Stored items from a collection:
______________________________

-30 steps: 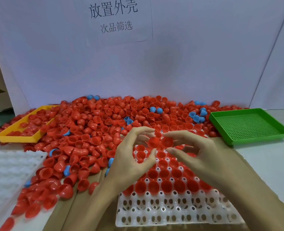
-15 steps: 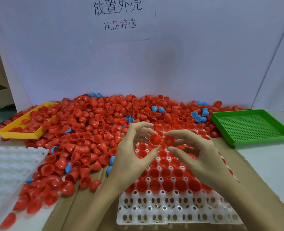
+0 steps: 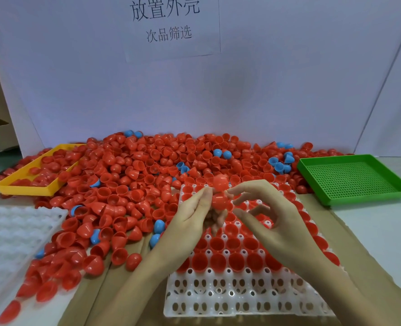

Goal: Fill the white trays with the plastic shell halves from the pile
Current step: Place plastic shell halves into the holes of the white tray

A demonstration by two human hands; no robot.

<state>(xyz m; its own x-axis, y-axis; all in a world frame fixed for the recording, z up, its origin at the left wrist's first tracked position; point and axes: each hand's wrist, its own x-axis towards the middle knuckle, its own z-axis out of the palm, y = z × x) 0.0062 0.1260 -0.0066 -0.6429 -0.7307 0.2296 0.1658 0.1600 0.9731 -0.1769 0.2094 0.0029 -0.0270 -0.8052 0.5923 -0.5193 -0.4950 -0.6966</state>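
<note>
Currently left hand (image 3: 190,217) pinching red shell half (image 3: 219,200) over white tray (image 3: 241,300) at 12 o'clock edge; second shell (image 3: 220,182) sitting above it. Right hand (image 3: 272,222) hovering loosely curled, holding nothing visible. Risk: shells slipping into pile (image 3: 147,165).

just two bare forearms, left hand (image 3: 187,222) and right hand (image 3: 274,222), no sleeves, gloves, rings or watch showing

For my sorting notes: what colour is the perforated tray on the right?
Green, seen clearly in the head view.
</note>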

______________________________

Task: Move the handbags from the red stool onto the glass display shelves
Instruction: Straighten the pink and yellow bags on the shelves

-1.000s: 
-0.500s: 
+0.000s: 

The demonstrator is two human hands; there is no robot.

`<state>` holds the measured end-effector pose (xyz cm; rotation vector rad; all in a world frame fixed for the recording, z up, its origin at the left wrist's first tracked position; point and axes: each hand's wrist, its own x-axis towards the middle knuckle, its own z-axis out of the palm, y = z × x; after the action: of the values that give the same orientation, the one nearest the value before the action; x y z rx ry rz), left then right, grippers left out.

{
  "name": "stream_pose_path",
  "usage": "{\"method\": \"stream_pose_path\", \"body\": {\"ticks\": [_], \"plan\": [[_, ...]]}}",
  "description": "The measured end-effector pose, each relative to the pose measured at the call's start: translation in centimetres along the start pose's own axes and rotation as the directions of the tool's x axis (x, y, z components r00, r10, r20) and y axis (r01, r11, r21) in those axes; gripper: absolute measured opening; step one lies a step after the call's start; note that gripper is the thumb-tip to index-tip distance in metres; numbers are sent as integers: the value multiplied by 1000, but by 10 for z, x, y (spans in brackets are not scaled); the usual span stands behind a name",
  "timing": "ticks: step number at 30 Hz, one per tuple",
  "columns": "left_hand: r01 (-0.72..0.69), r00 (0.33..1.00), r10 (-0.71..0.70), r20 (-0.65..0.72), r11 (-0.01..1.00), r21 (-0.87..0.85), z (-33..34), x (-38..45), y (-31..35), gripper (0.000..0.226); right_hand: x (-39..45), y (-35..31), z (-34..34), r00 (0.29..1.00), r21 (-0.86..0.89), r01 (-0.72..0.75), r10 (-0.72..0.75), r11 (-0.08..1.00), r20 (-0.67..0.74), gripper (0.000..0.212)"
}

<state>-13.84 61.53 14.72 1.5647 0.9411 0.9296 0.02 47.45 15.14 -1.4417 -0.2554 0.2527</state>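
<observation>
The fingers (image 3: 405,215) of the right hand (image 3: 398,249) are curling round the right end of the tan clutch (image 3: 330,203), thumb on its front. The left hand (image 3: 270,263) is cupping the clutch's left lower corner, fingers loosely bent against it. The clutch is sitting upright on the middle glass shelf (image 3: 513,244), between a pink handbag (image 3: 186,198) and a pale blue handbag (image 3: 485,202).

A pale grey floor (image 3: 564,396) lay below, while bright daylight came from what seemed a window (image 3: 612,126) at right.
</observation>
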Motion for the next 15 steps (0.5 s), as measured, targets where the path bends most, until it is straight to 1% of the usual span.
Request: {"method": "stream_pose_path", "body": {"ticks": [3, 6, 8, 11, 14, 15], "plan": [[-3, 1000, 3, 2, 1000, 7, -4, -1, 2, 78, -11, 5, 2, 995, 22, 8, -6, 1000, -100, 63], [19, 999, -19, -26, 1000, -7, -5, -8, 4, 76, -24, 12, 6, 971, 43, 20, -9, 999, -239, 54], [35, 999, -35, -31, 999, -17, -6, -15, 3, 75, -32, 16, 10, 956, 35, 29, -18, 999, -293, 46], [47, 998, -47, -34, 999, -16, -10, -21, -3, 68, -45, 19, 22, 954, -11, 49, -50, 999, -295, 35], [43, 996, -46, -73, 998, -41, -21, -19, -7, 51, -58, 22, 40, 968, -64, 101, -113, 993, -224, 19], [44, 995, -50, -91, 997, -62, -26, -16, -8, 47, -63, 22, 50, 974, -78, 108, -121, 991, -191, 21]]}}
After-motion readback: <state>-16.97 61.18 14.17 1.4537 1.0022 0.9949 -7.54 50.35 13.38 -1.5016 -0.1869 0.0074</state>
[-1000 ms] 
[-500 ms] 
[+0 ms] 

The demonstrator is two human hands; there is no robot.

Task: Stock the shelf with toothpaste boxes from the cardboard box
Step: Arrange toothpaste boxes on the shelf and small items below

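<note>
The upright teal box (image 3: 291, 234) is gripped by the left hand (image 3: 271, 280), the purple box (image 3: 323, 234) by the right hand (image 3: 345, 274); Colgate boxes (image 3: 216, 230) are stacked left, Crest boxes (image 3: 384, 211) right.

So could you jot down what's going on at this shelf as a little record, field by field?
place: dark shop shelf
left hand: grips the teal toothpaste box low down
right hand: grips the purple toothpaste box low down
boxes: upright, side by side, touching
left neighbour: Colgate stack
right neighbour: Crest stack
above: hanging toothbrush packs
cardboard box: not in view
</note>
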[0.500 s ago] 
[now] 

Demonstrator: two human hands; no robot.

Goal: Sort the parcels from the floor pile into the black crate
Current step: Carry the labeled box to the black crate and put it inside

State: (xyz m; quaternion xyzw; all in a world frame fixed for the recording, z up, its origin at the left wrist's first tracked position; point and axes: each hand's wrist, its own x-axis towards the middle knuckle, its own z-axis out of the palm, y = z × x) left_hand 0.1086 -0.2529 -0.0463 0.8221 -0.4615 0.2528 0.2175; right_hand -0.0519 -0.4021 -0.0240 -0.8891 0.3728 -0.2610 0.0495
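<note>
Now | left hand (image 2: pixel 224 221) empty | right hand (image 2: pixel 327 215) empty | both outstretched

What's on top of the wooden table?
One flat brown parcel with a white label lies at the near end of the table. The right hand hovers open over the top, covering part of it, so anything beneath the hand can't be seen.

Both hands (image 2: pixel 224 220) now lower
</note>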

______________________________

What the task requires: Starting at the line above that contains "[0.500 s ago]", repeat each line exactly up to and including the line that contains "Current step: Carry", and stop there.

Result of the task:
[0.500 s ago] 
[now] 

Demonstrator: two human hands; no robot.

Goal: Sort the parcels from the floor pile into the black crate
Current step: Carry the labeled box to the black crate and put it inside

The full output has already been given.